Instructions to follow> Leave out any picture and return the remaining listing below exactly as given.

Information shown>

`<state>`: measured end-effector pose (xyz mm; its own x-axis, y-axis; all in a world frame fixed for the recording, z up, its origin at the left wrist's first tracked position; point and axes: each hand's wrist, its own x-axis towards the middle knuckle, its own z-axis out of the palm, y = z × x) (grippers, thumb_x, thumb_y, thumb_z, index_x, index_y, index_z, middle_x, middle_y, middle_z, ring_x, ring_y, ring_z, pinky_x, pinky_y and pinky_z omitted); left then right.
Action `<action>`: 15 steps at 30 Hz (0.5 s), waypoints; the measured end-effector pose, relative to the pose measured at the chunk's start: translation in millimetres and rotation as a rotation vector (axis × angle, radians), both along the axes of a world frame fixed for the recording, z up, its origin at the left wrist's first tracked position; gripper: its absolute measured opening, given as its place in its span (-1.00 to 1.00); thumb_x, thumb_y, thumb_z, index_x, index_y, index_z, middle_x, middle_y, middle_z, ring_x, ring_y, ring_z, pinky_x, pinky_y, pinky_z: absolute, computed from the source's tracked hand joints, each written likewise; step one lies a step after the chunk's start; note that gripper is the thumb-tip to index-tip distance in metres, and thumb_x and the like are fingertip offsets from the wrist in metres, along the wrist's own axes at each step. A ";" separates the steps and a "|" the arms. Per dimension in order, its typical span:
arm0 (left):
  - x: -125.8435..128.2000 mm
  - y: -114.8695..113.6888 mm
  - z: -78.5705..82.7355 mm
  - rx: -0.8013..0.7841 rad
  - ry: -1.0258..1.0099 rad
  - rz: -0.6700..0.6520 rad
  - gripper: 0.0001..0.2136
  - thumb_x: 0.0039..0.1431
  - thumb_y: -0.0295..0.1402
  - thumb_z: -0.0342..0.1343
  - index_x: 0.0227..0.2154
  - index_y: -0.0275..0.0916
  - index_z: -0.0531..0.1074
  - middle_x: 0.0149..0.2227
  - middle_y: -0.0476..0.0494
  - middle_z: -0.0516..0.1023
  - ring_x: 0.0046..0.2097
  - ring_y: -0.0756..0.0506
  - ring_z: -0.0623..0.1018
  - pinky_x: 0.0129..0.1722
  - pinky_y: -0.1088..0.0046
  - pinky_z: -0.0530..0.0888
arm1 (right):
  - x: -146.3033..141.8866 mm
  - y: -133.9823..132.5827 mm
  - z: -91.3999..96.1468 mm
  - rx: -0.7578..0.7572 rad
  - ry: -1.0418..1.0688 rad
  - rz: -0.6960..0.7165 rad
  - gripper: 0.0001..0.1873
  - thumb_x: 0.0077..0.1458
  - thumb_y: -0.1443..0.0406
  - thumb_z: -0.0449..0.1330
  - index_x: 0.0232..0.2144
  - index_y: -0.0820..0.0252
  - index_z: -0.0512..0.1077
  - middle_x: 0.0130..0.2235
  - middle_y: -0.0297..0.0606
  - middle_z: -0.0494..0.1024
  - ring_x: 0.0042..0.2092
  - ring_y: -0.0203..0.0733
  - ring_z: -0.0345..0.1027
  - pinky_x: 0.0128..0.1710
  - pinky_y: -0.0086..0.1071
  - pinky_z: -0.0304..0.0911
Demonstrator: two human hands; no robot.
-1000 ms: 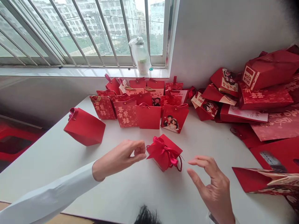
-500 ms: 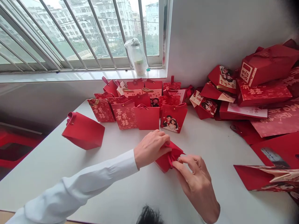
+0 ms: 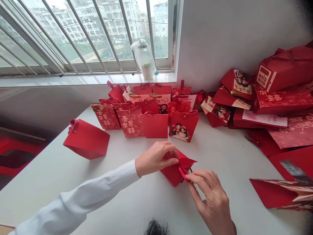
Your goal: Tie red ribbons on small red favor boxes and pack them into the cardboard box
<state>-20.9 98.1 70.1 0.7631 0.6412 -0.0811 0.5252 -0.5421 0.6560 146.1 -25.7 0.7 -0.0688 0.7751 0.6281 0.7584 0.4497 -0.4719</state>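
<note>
A small red gift box with a red satin ribbon bow sits on the white table in front of me. My left hand, in a white sleeve, pinches the bow's left side from above. Just right of the box, my right hand pinches a ribbon tail between thumb and forefinger. Both hands are closed on the ribbon.
Several upright red gift bags stand in rows behind the box. One plain red bag leans alone at the left. A heap of red boxes and flat bags fills the right side. A wrapped jar stands on the windowsill.
Both hands, apart and empty one second ago, closed in on the box's bow. My right hand has since drawn the ribbon tail towards me, and the bow looks looser.
</note>
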 end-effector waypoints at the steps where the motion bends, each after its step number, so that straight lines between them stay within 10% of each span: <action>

Final answer>
`<state>`: measured end-effector pose (xyz mm; its own x-axis, y-axis; all in a world frame fixed for the recording, z up, its origin at the left wrist's first tracked position; point and axes: each hand's wrist, its own x-axis towards the middle knuckle, its own z-axis out of the palm, y = z × x) (grippers, thumb_x, thumb_y, thumb_z, index_x, index_y, index_z, middle_x, middle_y, middle_z, ring_x, ring_y, ring_z, pinky_x, pinky_y and pinky_z omitted); left then right.
Action `<action>`: 15 steps at 30 Hz (0.5 s), waypoints; the measured end-effector pose, relative to the pose measured at the chunk's start: translation in millimetres and rotation as a rotation vector (axis × angle, radians), both along the axes of a world frame fixed for the recording, z up, its origin at the left wrist's first tracked position; gripper: its absolute measured opening, given as its place in its span (-1.00 to 1.00); thumb_x, thumb_y, thumb_z, index_x, index_y, index_z, middle_x, middle_y, middle_z, ring_x, ring_y, ring_z, pinky_x, pinky_y, pinky_z: absolute, computed from the source's tracked hand joints, each written likewise; step one lies a step after the chunk's start; note that gripper is the thumb-tip to index-tip distance in metres, and thumb_x and the like are fingertip offsets from the wrist in metres, along the wrist's own axes at each step. A ";" separates the steps and a "|" the arms. Per dimension in order, its typical span:
arm0 (left):
  - x: -125.8435..128.2000 mm
  - y: -114.8695..113.6888 mm
  - z: -78.5705..82.7355 mm
  - rx: -0.8013..0.7841 rad
  - ry: -1.0258..1.0099 rad
  - rz: -0.6700..0.6520 rad
  - gripper: 0.0001..0.2136
  - thumb_x: 0.0039..0.1431
  - thumb_y: -0.0295..0.1402
  - thumb_z: -0.0342..0.1343
  - index_x: 0.0227..0.2154
  - index_y: -0.0275..0.0916
  - index_z: -0.0531..0.1074
  - middle_x: 0.0149..0.2227
  - middle_y: -0.0476..0.0494
  - middle_z: -0.0516..0.1023
  - ring_x: 0.0046..0.2097
  - ring_y: -0.0756..0.0506
  - ring_z: -0.0623..0.1018
  - pinky_x: 0.0129..0.1722
  - pinky_y: -0.1088..0.0046
  - pinky_z: -0.0530..0.0888
arm1 (right):
  - x: -146.3033..141.8866 mm
  - y: -133.9823..132.5827 mm
  - z: -91.3999..96.1468 mm
  - rx: -0.7578..0.7572 rad
  - ry: -1.0418..1.0688 rad
  - rz: -0.6960..0.7165 rad
  - gripper: 0.0001..0.1873
  - thumb_x: 0.0077..0.1458
  - thumb_y: -0.1443..0.0406
  - thumb_z: -0.0449..0.1330
  - index_x: 0.0232..0.2144
  - index_y: -0.0820..0.0252
  - index_z: -0.0512..0.1077
  - middle_x: 0.0130..0.2235
  - middle_y: -0.0297..0.0606
  - middle_z: -0.0494..0.1024
  - ring_x: 0.0042..0.2092
  - ring_y: -0.0203..0.0733
  - ring_z: -0.0345..0.1027
  - pinky_x: 0.0128..0.1710
  - pinky_y: -0.0086..0.1071
  - pinky_z: -0.0304..0.0911
Demonstrator: two human hands; no robot.
-1000 ms: 
-500 ms: 
+0 ms: 
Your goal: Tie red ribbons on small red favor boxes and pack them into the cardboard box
<state>-20.9 98.1 70.1 0.7631 0.6412 -0.0811 0.5252 -0.5421 0.6560 146.1 -25.7 0.7 -0.0688 0.7751 0.6281 0.7584 0.4497 -0.4719</state>
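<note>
A small red gift box with a red satin ribbon bow sits on the white table in front of me. My left hand, in a white sleeve, pinches the bow's left side from above. Just right of the box, my right hand pinches a ribbon tail between thumb and forefinger. Both hands are closed on the ribbon.
Several upright red gift bags stand in rows behind the box. One plain red bag leans alone at the left. A heap of red boxes and flat bags fills the right side. A wrapped jar stands on the windowsill.
Both hands, apart and empty one second ago, closed in on the box's bow. My right hand has since drawn the ribbon tail towards me, and the bow looks looser.
</note>
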 end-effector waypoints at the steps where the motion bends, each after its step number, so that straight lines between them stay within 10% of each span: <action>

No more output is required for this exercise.